I got a set of 3d vectors (x,y,z), and I want to calculate the covariance matrix without storing the vectors.
I will do it in C#, but eventually I will implement it in C on a microcontroller, so I need the algorithm in itself, and not a library.
Pseudocode would be great also.
Here is how you calculate variance in one pass: Calculate the mean (average) of your numbers. In the same loop, calculate the mean (average) of your numbers squared. After the loop, variance is the absolute value of #2, minus #1 squared.
TI calculators, graphing or scientific, do not have to ability to calculate the covariance step.
The formula is simple if you have Matrix
and Vector
classes at hand:
Vector mean;
Matrix covariance;
for (int i = 0; i < points.size(); ++i) {
Vector diff = points[i] - mean;
mean += diff / (i + 1);
covariance += diff * diff.transpose() * i / (i + 1);
}
covariance *= 1 / points.size()
I personally always prefer this style rather than the two-pass calculation.
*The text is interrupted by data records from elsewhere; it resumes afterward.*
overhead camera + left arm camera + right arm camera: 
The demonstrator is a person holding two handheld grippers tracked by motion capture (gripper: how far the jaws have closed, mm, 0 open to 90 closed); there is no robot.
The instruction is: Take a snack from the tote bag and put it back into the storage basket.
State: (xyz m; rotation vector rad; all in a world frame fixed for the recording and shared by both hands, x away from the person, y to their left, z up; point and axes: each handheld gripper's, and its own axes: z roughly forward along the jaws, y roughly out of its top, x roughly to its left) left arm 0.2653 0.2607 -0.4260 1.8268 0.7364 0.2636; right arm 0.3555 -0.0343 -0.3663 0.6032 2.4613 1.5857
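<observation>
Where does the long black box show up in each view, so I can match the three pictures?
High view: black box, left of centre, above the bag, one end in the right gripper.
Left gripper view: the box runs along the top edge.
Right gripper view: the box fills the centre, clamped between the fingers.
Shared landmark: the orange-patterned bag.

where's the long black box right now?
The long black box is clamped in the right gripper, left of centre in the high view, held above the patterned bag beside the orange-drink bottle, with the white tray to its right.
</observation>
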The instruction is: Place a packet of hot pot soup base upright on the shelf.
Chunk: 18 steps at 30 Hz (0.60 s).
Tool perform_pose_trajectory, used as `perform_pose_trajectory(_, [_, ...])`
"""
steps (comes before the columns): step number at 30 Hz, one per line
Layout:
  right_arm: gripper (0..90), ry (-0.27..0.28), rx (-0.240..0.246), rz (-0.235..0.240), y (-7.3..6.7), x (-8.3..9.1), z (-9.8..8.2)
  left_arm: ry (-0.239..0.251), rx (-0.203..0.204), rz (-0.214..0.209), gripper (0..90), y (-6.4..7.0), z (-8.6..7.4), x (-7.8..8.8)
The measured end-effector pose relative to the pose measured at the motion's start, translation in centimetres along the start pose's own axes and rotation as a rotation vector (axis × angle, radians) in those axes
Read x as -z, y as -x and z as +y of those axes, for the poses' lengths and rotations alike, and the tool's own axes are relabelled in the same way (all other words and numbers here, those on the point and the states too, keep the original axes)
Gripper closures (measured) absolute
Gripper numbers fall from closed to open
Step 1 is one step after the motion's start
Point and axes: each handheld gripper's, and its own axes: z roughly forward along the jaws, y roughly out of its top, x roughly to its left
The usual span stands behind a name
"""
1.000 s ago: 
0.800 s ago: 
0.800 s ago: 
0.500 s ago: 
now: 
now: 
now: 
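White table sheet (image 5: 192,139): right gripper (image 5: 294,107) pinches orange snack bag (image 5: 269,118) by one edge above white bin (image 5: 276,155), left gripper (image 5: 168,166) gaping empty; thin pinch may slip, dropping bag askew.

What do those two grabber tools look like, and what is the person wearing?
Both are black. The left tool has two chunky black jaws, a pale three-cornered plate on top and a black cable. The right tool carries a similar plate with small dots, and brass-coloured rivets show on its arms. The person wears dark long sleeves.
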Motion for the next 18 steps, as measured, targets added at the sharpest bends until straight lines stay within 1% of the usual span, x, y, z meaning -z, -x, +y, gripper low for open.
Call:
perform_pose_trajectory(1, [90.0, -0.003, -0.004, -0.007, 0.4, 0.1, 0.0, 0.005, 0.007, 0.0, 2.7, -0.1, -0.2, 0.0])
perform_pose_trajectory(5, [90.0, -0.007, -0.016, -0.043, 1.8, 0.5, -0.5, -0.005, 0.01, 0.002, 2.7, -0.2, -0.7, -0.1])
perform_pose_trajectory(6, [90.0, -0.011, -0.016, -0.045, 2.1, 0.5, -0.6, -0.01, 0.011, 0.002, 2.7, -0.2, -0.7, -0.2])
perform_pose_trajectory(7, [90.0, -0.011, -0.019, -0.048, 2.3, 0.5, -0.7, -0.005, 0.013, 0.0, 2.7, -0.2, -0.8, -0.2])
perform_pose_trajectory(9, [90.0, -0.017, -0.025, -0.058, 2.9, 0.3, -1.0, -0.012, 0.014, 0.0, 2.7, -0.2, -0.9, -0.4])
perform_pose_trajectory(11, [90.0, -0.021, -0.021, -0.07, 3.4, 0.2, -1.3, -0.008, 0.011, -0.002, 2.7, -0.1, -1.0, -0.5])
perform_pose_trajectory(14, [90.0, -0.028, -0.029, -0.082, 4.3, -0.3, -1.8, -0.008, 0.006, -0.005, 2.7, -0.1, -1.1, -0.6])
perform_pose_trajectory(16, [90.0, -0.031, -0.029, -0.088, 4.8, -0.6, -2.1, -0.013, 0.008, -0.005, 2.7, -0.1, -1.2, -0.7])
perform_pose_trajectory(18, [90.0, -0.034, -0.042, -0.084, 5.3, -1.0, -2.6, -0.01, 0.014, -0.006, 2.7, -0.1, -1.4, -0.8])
The code is short and the results are flawless.
Matrix
and Vector
can have fixed dimension and can be easily coded for this purpose. You can even rewrite the code into discrete floating-point calculations and avoid computing the symmetric part of the covariance matrix.
Note that there is a vector outer product on the second last row of code. Not all vector libraries interpret it correctly.